À la suite d’une défaite de justesse aux élections législatives, le Premier ministre suédois Ulf Kristersson a démissionné. Il a confirmé son départ via X.
Répartition des sièges
L’alliance de centre-gauche, menée par les sociaux-démocrates et leur chef de file Magdalena Andersson, devrait remporter 176 des 349 sièges du Riksdag. En revanche, le groupe de droite – composé des Modérés, des Démocrates-chrétiens, des Libéraux et des Démocrates suédois – devrait détenir 173 sièges.

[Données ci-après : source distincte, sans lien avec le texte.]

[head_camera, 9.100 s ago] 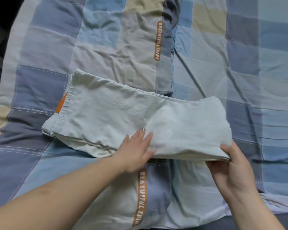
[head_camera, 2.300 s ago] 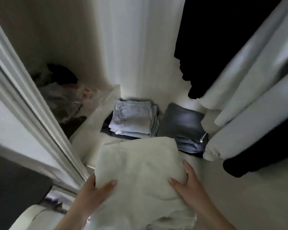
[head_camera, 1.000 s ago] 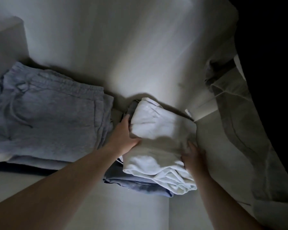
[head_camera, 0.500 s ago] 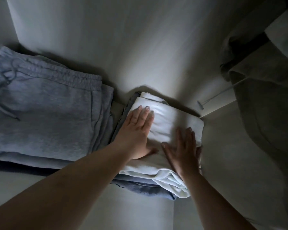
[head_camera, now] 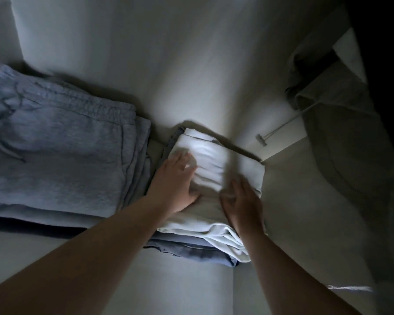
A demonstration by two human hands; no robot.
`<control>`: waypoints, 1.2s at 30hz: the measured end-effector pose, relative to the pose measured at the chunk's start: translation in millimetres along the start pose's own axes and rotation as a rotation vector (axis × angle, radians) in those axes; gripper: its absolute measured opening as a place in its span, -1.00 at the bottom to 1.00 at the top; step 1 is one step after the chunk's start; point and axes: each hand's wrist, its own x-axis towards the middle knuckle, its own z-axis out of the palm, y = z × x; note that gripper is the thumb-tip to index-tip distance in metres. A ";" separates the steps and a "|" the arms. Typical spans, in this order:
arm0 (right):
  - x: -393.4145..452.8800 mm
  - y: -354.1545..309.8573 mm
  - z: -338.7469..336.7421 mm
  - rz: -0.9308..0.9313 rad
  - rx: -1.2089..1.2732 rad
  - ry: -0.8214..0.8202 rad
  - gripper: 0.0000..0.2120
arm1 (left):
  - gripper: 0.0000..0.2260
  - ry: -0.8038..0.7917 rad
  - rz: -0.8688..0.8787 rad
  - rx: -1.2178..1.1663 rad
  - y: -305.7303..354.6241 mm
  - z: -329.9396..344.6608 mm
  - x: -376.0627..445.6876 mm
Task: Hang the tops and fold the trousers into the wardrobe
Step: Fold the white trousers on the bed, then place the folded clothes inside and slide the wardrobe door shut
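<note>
Currently the folded white trousers (head_camera: 216, 169) lie on top of a folded blue garment (head_camera: 191, 248), which rests on the wardrobe floor (head_camera: 187, 289); from frame centre this stack sits at about 4 o'clock. A separate stack topped by grey drawstring joggers (head_camera: 62, 151) lies just beside it at 9 o'clock, apparently apart from it across a narrow gap. The left hand (head_camera: 175, 185) lies flat on the 9 o'clock half of the white trousers, fingers extended and gripping nothing. The right hand (head_camera: 241, 201) lies on the 4 o'clock portion, fingers spread; motion blur obscures the fingertips, but no fabric appears pinched. Both hands read as pressing or smoothing contact only. Handling assessment: the trousers are judged light, soft and fully compliant, with no rigidity of their own. The layered edges at 5 o'clock overhang the blue garment below and look loose, so a single-point lift would probably let the folds fall open. Recommended hold, if repositioning is required: slide flat palms under opposite sides at 9 and 3 o'clock and lift the bundle as one unit, or compress the layers between thumb and fingers along the folded edge. Cloth on cloth should resist sliding, so lift, do not push. A hanging grey garment (head_camera: 341, 142) at 2 o'clock, with a toggled cord (head_camera: 282, 126), hangs near the stack.
</note>
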 end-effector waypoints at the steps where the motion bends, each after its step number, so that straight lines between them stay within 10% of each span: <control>1: -6.7 -3.6 -5.2 0.006 0.052 0.033 -0.48 | -0.43 0.029 -0.019 -0.073 -1.2 -5.2 -11.6; 12: -108.5 -135.2 -110.6 -0.216 0.768 0.035 -0.66 | -0.84 0.080 -0.401 -0.656 6.0 -139.1 -141.1; 19: -182.4 -195.6 -207.2 -0.158 1.141 -0.106 -0.60 | -0.90 0.430 -0.522 -0.893 49.2 -234.6 -238.2; 36: -334.0 -205.8 -435.0 -0.850 1.184 -0.001 -0.69 | -0.90 0.823 -0.385 -0.686 227.4 -363.2 -451.7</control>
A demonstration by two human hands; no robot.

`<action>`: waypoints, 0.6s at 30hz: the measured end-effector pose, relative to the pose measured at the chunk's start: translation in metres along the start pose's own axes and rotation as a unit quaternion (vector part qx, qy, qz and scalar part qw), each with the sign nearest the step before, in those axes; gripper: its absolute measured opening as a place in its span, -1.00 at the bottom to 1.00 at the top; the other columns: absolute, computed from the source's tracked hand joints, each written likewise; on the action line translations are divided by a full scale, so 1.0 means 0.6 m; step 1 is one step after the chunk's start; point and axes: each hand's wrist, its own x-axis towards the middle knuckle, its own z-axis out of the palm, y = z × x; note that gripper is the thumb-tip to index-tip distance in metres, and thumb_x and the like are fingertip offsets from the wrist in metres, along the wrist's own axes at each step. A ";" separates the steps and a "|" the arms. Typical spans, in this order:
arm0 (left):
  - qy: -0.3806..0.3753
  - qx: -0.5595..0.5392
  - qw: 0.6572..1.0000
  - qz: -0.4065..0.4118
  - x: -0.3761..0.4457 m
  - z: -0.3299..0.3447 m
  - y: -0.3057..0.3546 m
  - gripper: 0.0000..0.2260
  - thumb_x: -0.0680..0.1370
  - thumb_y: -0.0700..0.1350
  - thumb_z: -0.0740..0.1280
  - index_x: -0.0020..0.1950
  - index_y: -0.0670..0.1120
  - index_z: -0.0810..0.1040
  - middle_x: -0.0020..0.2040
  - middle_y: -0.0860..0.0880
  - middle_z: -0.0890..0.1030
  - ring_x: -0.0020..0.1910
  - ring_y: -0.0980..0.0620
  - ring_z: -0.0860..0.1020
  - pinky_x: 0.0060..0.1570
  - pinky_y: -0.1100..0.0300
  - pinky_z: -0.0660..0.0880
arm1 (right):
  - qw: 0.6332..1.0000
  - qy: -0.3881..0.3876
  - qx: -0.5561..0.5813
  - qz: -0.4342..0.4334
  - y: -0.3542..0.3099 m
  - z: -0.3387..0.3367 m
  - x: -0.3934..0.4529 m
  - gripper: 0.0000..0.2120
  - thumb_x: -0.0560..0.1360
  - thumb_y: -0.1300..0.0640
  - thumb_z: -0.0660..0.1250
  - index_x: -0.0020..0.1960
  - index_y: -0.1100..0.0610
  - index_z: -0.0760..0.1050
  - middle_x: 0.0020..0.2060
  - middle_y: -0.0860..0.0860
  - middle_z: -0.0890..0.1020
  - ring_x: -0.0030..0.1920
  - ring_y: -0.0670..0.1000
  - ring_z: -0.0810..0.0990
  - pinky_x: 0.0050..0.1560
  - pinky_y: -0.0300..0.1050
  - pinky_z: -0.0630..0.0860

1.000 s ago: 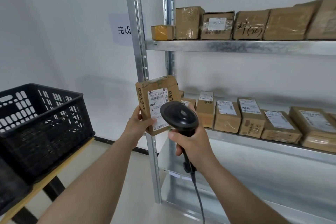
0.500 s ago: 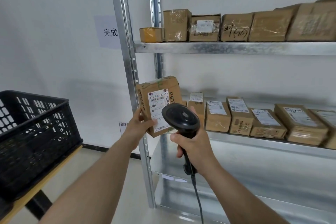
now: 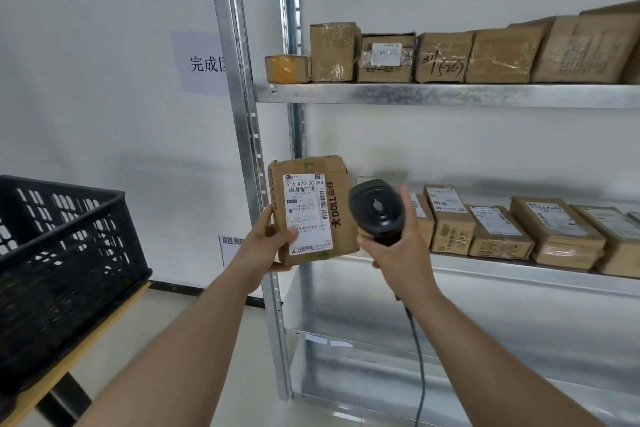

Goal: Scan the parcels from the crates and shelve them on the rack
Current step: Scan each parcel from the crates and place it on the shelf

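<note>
My left hand (image 3: 266,246) grips a brown cardboard parcel (image 3: 341,191) by its lower left corner, upright, with its white barcode label facing me. Just right of it, my right hand (image 3: 403,253) holds a black corded barcode scanner (image 3: 375,210) by the handle, its head at the parcel's right edge. Both are raised in front of the metal rack (image 3: 242,114), level with its middle shelf (image 3: 519,274).
Rows of brown parcels fill the top shelf (image 3: 450,95) and the middle shelf. The lower shelf (image 3: 363,367) holds only small paper scraps. A black plastic crate (image 3: 59,253) sits on a wooden table (image 3: 90,343) at the left. Signs hang on the white wall.
The parcel has turned its label more squarely toward me. The scanner has shifted right, from in front of the label to the parcel's right edge. My view moved closer to the rack.
</note>
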 end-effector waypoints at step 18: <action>-0.170 -0.002 0.985 0.030 -0.073 0.147 0.014 -0.62 0.61 -0.07 0.29 0.39 0.06 0.28 0.24 0.01 0.57 0.09 0.01 0.61 -0.06 -0.04 0.64 | 0.972 0.217 -0.081 0.027 0.004 -0.117 -0.102 -0.02 0.39 0.27 0.52 0.59 -0.15 0.02 0.04 -0.44 0.44 0.26 0.04 0.55 0.18 0.22 0.56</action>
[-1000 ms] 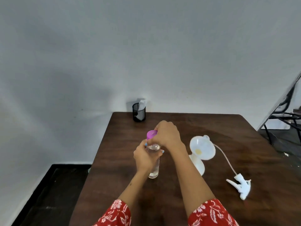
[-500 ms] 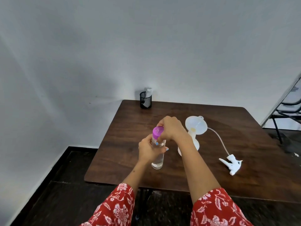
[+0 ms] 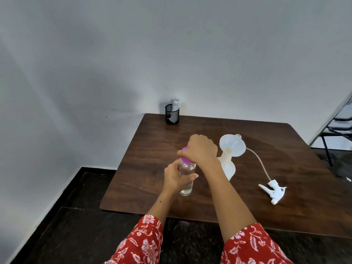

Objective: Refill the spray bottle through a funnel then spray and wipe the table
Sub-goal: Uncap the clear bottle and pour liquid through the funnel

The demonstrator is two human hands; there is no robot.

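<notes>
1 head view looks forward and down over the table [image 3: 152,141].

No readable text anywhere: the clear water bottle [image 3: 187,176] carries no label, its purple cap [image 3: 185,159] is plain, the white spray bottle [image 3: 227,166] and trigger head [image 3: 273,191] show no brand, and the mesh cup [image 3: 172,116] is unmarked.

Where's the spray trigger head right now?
In the head view, the spray trigger head lies on the table at the right, detached, right of the funnel, its tube trailing back toward it.
</notes>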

Bien que ces chiffres doivent encore être certifiés définitivement ce week-end, Kristersson a déjà demandé au président du Riksdag d’entamer le processus de sélection d’un nouveau chef de file.
Négociations de coalition
Magena a souligné dans une vidéo Instagram que l’électorat avait réclamé un changement de cap dans la politique nationale. Elle a déjà entamé des négociations afin de former une coalition gouvernementale.
Toutefois, les discussions pourraient s’éterniser en raison de désaccords importants sur les politiques budgétaires, notamment en matière de fiscalité. Lors des élections précédentes, la formation du gouvernement avait connu de longs retards, prenant 37 jours en 2022 et 134 jours en 2018.
Kristersson a laissé entendre que le prochain gouvernement aurait un parcours difficile, soulignant que les promesses électorales contradictoires faites par les partis d’opposition pourraient entraver ses progrès.
Recul des Démocrates suédois
Les résultats électoraux ont également marqué un recul surprenant pour les Démocrates suédois. Bien qu’ils se soient hissés au rang de deuxième parti en 2022, ils ont vu leur score baisser de trois pour cent – leur premier recul depuis leur entrée au Parlement en 2010.
Le parti avait auparavant apporté son soutien extérieur au gouvernement de Kristersson, qui avait mis en œuvre des lois strictes en matière d’immigration, et s’était vu promettre des postes au sein du gouvernement si le bloc de droite l’emportait.